> **PROBLEM REQUIREMENTS**:
Return every line of the listing exactly as written.

> **DATASET SECTION**:
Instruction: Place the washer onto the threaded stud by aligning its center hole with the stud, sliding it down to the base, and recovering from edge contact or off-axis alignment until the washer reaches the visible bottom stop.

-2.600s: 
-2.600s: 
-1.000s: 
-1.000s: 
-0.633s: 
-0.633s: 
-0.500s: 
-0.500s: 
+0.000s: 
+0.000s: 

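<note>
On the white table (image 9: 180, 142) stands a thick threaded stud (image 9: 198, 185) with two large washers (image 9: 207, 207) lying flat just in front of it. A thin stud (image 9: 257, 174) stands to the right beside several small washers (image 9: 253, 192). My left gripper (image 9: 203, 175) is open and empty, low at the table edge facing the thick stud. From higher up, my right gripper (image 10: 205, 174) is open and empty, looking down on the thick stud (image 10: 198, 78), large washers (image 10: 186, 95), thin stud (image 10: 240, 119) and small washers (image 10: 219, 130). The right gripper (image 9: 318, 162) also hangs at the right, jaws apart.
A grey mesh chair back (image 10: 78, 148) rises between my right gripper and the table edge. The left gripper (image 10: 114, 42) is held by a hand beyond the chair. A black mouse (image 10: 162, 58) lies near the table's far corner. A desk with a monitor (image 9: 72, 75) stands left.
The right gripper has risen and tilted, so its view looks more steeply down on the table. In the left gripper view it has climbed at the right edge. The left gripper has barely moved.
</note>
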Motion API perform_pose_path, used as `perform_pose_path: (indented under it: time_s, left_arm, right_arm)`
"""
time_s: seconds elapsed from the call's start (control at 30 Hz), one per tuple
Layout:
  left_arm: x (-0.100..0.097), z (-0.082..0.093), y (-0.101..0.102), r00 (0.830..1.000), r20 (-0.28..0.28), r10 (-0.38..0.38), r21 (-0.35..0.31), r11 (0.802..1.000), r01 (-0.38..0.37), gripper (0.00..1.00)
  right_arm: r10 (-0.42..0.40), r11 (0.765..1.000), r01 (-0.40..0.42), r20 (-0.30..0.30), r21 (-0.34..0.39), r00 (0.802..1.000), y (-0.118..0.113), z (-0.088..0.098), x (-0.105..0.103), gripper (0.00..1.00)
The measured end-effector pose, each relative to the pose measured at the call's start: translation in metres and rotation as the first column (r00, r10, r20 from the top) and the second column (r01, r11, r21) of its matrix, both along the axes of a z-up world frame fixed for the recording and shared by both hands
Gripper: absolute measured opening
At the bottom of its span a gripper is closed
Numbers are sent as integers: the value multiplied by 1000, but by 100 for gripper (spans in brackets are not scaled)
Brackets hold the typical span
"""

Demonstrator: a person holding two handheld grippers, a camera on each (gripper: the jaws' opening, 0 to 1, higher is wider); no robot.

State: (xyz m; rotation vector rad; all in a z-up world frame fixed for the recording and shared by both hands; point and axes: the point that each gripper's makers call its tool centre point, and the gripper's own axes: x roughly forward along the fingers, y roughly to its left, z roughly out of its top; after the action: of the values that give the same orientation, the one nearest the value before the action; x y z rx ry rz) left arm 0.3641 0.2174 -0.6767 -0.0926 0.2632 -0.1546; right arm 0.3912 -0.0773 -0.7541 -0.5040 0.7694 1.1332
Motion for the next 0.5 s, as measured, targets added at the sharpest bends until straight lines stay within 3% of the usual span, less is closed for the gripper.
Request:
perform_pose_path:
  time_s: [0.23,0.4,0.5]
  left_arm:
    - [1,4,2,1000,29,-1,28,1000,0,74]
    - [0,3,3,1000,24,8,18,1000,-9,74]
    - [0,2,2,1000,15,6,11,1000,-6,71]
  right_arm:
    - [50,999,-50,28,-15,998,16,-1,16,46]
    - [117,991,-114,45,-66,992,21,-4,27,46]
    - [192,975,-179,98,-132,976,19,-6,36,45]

> **SOLUTION TO THIS PROBLEM**:
Instruction: Place the washer onto the threaded stud by aligning its center hole with the stud, sliding it down to the base, and recovering from edge contact or off-axis alignment until the washer reaches the visible bottom stop.

-2.600s: 
-2.600s: 
-1.000s: 
-1.000s: 
-0.633s: 
-0.633s: 
-0.500s: 
-0.500s: 
+0.000s: 
+0.000s: 

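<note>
On the white table (image 9: 180, 142) stands a thick threaded stud (image 9: 198, 185) with two large washers (image 9: 207, 207) lying flat just in front of it. A thin stud (image 9: 257, 174) stands to the right beside several small washers (image 9: 253, 192). My left gripper (image 9: 203, 175) is open and empty, low at the table edge facing the thick stud. From higher up, my right gripper (image 10: 205, 174) is open and empty, looking down on the thick stud (image 10: 198, 78), large washers (image 10: 186, 95), thin stud (image 10: 240, 119) and small washers (image 10: 219, 130). The right gripper (image 9: 318, 162) also hangs at the right, jaws apart.
A grey mesh chair back (image 10: 78, 148) rises between my right gripper and the table edge. The left gripper (image 10: 114, 42) is held by a hand beyond the chair. A black mouse (image 10: 162, 58) lies near the table's far corner. A desk with a monitor (image 9: 72, 75) stands left.
The right gripper has risen and tilted, so its view looks more steeply down on the table. In the left gripper view it has climbed at the right edge. The left gripper has barely moved.
</note>
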Motion API perform_pose_path, used as `perform_pose_path: (indented under it: time_s, left_arm, right_arm)`
"""
time_s: seconds elapsed from the call's start (control at 30 Hz), one per tuple
Layout:
  left_arm: x (-0.100..0.097), z (-0.082..0.093), y (-0.101..0.102), r00 (0.830..1.000), r20 (-0.28..0.28), r10 (-0.38..0.38), r21 (-0.35..0.31), r11 (0.802..1.000), r01 (-0.38..0.37), gripper (0.00..1.00)
  right_arm: r10 (-0.42..0.40), r11 (0.765..1.000), r01 (-0.40..0.42), r20 (-0.30..0.30), r21 (-0.34..0.39), r00 (0.802..1.000), y (-0.118..0.113), z (-0.088..0.098), x (-0.105..0.103), gripper (0.00..1.00)
The measured end-effector pose, each relative to the pose measured at the call's start: translation in metres and rotation as the first column (r00, r10, r20 from the top) and the second column (r01, r11, r21) of its matrix, both along the axes of a z-up world frame fixed for the recording and shared by both hands
Gripper: absolute measured opening
At the bottom of its span a gripper is closed
Numbers are sent as integers: the value multiplied by 1000, but by 100 for gripper (spans in brackets are not scaled)
Brackets hold the typical span
"""

Demonstrator: a person holding two handheld grippers, a camera on each (gripper: the jaws' opening, 0 to 1, higher is wider); no robot.

State: (xyz m; rotation vector rad; all in a z-up world frame fixed for the recording and shared by both hands; point and axes: the point that each gripper's makers call its tool centre point, and the gripper's own axes: x roughly forward along the fingers, y roughly to its left, z roughly out of its top; after the action: of the values that give the same orientation, the one nearest the value before the action; x y z rx ry rz) left arm 0.3641 0.2174 -0.6767 -0.0926 0.2632 -0.1546; right arm 0.3912 -0.0773 -0.7541 -0.5040 0.7694 1.1332
Motion for the next 0.5 s, as measured, targets added at the sharpest bends until straight lines stay within 3% of the usual span, less is closed for the gripper.
Request:
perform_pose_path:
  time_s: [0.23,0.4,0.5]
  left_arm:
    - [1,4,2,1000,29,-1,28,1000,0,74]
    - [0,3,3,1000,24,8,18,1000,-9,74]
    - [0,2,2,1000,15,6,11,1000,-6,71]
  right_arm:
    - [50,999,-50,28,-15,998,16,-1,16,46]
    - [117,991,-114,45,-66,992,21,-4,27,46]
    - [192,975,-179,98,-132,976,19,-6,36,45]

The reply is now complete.